Venerdì 19 Aprile 2024

L’Inferno di Dante? Per Croce era l’esilio

Tornano d’attualità gli studi del grande filosofo sul Sommo Poeta: "Quante umiliazioni a Firenze, nella sua città visse la catastrofe"

Dante (1265 - 1321)

Dante (1265 - 1321)

di Antonio Patuelli

Un secolo fa, indubbiamente il principale protagonista del sesto centenario della morte di Dante fu Benedetto Croce, con molteplici iniziative che ora vengono meglio ricostruite da Gennaro Sasso che trent’anni fa pubblicò i Taccuini di lavoro, una sorta di diari di “don Benedetto”, e ora ha redatto un’importante “Nota” all’edizione nazionale della Poesia di Dante scritta da Croce nella quale evidenzia che lo studioso napoletano completò col volume su Dante un ciclo di riflessioni iniziato con Goethe, Ariosto e Shakespeare.

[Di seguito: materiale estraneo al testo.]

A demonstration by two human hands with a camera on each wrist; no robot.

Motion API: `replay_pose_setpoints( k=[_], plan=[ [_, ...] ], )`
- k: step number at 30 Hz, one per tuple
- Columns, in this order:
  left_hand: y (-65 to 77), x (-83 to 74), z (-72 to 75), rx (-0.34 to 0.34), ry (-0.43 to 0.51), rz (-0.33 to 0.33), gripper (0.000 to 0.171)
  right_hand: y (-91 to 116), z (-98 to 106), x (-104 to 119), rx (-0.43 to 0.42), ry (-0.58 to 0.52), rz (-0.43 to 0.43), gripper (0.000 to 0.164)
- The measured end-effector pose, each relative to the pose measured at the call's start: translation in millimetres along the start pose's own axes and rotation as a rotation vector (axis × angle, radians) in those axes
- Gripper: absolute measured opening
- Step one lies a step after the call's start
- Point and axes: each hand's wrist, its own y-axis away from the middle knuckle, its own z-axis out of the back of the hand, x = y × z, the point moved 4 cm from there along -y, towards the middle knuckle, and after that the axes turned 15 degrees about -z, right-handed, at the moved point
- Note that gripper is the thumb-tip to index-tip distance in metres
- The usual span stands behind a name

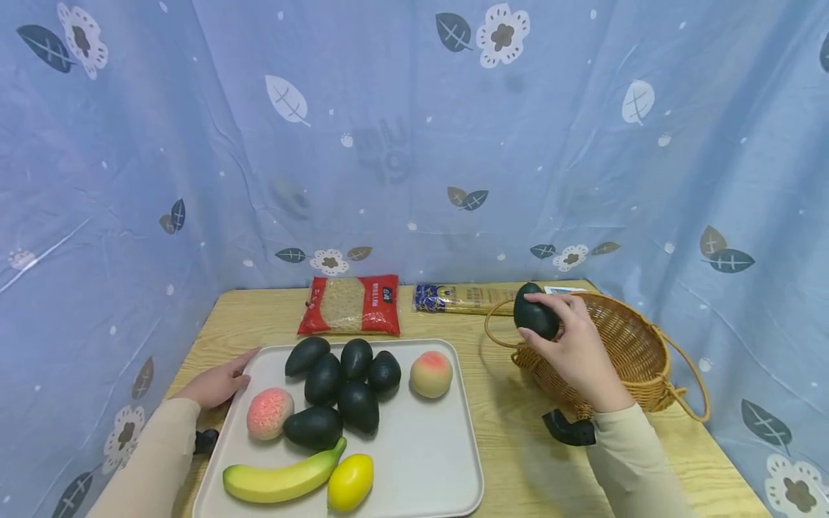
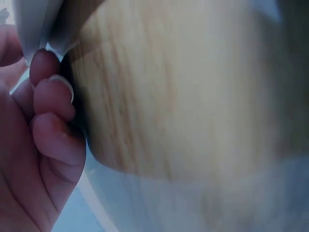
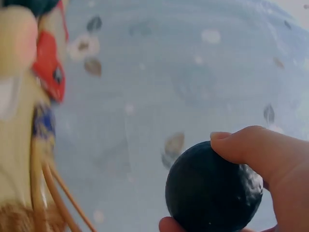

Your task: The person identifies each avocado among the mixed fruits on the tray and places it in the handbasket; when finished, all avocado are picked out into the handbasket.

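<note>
Gripping one dark avocado (image 1: 535,311), the right hand (image 1: 573,352) has its thumb and fingers clamped on opposite sides of it, and from my end I see it held up off the surface (image 1: 505,460). Just beside those fingers is the wicker basket (image 1: 624,327), with one handle close by the avocado; I can't tell whether the fruit is over the rim or only next to it. As far as I can judge, this is early in the work: this one avocado is off the tray (image 1: 469,471) but not yet set down, and no fruit shows in the part of the basket I can see, though the hand and near wall hide some of its inside.

Well to the left of the right fingers, six more avocados (image 1: 358,407) lie clustered on the tray, so most of that kind look yet to be handled. A smooth peach (image 1: 430,375), a bumpy pink fruit (image 1: 270,414), a banana (image 1: 285,476) and a lemon (image 1: 350,483) share it.

On its far side, the left hand (image 1: 216,385) has its fingers curled at the tray's rim. Beyond both hands' fingers lie a red food packet (image 1: 350,306) and a spaghetti packet (image 1: 466,298).
</note>
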Motion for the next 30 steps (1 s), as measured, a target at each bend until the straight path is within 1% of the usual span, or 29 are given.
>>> replay_pose_setpoints(
  k=[5, 8, 12, 15, 19, 22, 26, 30],
  plan=[
    [2.0, 1.3, 2.0, 0.007, 0.023, 0.009, 0.071, -14, 23, -22, 0.033, 0.063, -0.108, 0.056],
    [3.5, -2.2, 3.5, 0.005, 0.025, 0.003, 0.071, -22, 31, -40, 0.082, 0.091, -0.204, 0.062],
    [4.0, -6.5, 4.4, -0.004, -0.005, 0.002, 0.069, -31, 34, -65, 0.145, 0.140, -0.315, 0.071],
    [3.6, -8.4, 4.7, -0.006, -0.010, 0.014, 0.069, -36, 33, -81, 0.181, 0.196, -0.360, 0.071],
    [4.1, -10.6, 4.9, -0.004, -0.003, 0.021, 0.069, -40, 29, -100, 0.242, 0.280, -0.391, 0.066],
    [3.9, -9.8, 3.7, -0.003, -0.008, 0.008, 0.069, -42, 27, -114, 0.288, 0.329, -0.395, 0.063],
    [3.1, -8.8, 1.5, -0.003, 0.000, 0.000, 0.070, -42, 22, -129, 0.353, 0.381, -0.361, 0.060],
    [3.6, -10.0, 1.2, -0.006, 0.007, 0.017, 0.069, -43, 18, -135, 0.399, 0.406, -0.315, 0.056]
  ],
)
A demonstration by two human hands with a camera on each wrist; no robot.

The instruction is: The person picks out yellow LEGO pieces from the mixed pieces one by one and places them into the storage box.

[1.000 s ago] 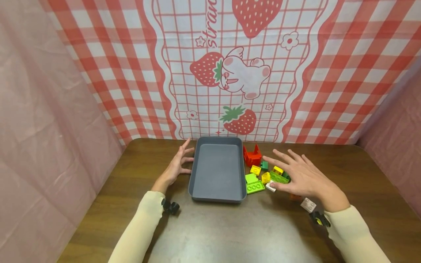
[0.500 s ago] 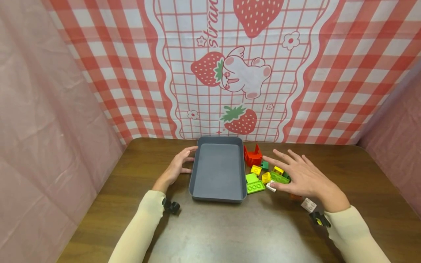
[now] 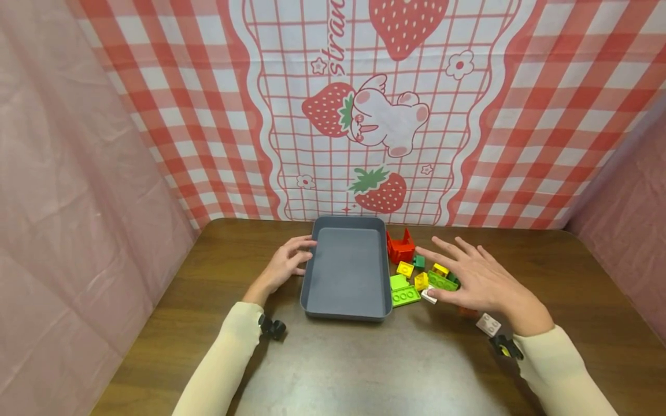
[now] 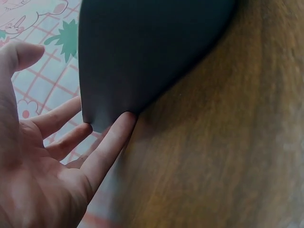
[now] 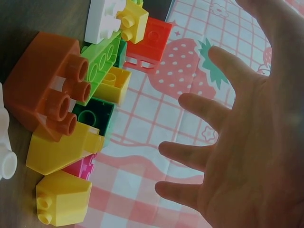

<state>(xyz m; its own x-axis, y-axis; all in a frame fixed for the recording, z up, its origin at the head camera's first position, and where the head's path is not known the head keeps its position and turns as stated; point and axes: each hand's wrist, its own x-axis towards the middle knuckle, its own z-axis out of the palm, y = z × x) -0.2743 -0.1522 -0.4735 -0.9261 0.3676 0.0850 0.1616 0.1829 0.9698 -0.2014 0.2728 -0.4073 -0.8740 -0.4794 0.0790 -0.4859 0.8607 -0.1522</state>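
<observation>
A grey rectangular tray (image 3: 346,271) lies on the table against the patterned cloth. At its left side my left hand (image 3: 281,267) has its fingertips at the rim; in the left wrist view the fingers (image 4: 107,147) reach out and touch the tray's outer wall (image 4: 142,52). My right hand (image 3: 486,289), fingers spread, hovers over a pile of toy building bricks and holds nothing. Among these are a red brick (image 3: 400,248), a lime-green brick (image 3: 404,296), a white brick (image 3: 429,296) and, in the right wrist view, an orange brick (image 5: 45,80).
The bricks sit close to the tray's right wall. A grey-white brick (image 3: 488,325) lies by the right wrist; yellow bricks (image 5: 66,197) show under the right hand. The wooden table (image 3: 333,370) ends at a checked cloth (image 3: 182,110) behind.
My left hand has moved in from spread fingers beside the tray to its left rim. The tray has shifted very slightly right. My right hand has stayed in place.
</observation>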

Infatti, dopo aver letto e riletto diverse volte la Divina Commedia, Croce iniziò l’opera su Dante nell’autunno 1919, ben prima del centenario e senza poter nemmeno immaginare che a giugno 1920 sarebbe diventato Ministro della Pubblica Istruzione (che allora comprendeva anche la Cultura e le Belle Arti) del quinto Governo Giolitti, durante il quale, pur fra mille impegni, continuò e completò gli studi e gli scritti danteschi.

La nomina a Ministro produsse in Croce uno “sconvolgimento” e un “vortice mentale”, ma ugualmente Croce predispose e fece approvare dal Parlamento la legge che porta il suo nome per sostenere migliorie a monumenti e memorie dantesche, soprattutto a Firenze e Ravenna, e il 14 settembre 1920 pronunciò nella Biblioteca Classense di Ravenna il famoso discorso per il sesto centenario dantesco che venne seguito, a fine 1920, dalla pubblicazione, appunto, del volume (ora riedito) sulla Poesia di Dante.

Si tratta di una sorta di autorevole e semplice “guida” della Commedia e al tempo stesso di un libro di storia che è quanto mai attuale, chiaro nel linguaggio ed esplicativo del percorso effettuato dall’Alighieri nella Commedia come “peccatore che intraprende docile e compunto la via della purificazione“, da “moralista” che esprime il giudizio e gradua “i peccati e i vizi umani, e fuori quasi della stessa graduatoria pone gl’infingardi, i timidi, i perpetuamente irresoluti, inetti al bene e al male” fino agli ipocriti che lo riconducono nell’Inferno ai sentimenti etico-politici e ai suoi rapporti di amore ed odio verso la sua sognata Firenze. La città del Giglio fu, però, scrive Croce, causa “del dramma della vita” di Dante “e della catastrofe” dell’esilio dell’Alighieri, “con l’angoscia del distacco, con la povertà... con le umiliazioni... con un animo sensibilissimo che soffre di tutte le punture e quasi s’intenerisce su se stesso”.

Invece Croce indica come più benevoli i sentimenti di “amore e sollecitudine” di Dante verso la sua principale terra d’esilio, la Romagna, “lembo d’Italia a lui noto e consueto”, mentre all’estremo opposto si colloca la dura censura verso Pisa, per la crudele storia del conte Ugolino, con l’augurio che l’Arno tracimi per farne “annegare tutti gli abitanti”.

Lo storicismo di Croce si sviluppa anche nell’analisi della critica dantesca, in particolare quella dei decenni del Risorgimento, da Gioberti a Tommaseo, Balbo, Rosmini e soprattutto Giuseppe Mazzini di cui cita il sommo giudizio per la lingua, la cultura e la nazione italiana. Infatti Mazzini, anch’egli esule, scrisse che “non intendiamo di Dante che il verso e la prepotente immaginazione; ma un giorno, quando saremo più degni di lui, guardando indietro alle orme gigantesche ch’egli stampò sulle vie del pensiero sociale, andremo tutti in pellegrinaggio a Ravenna, a trarre dalla terra ove dormono le sue ossa gli auspici delle sorti future e le forze necessarie a mantenerci su quell’altezza ch’egli, fin dal decimoquarto secolo, additava a’ suoi fratelli di patria”.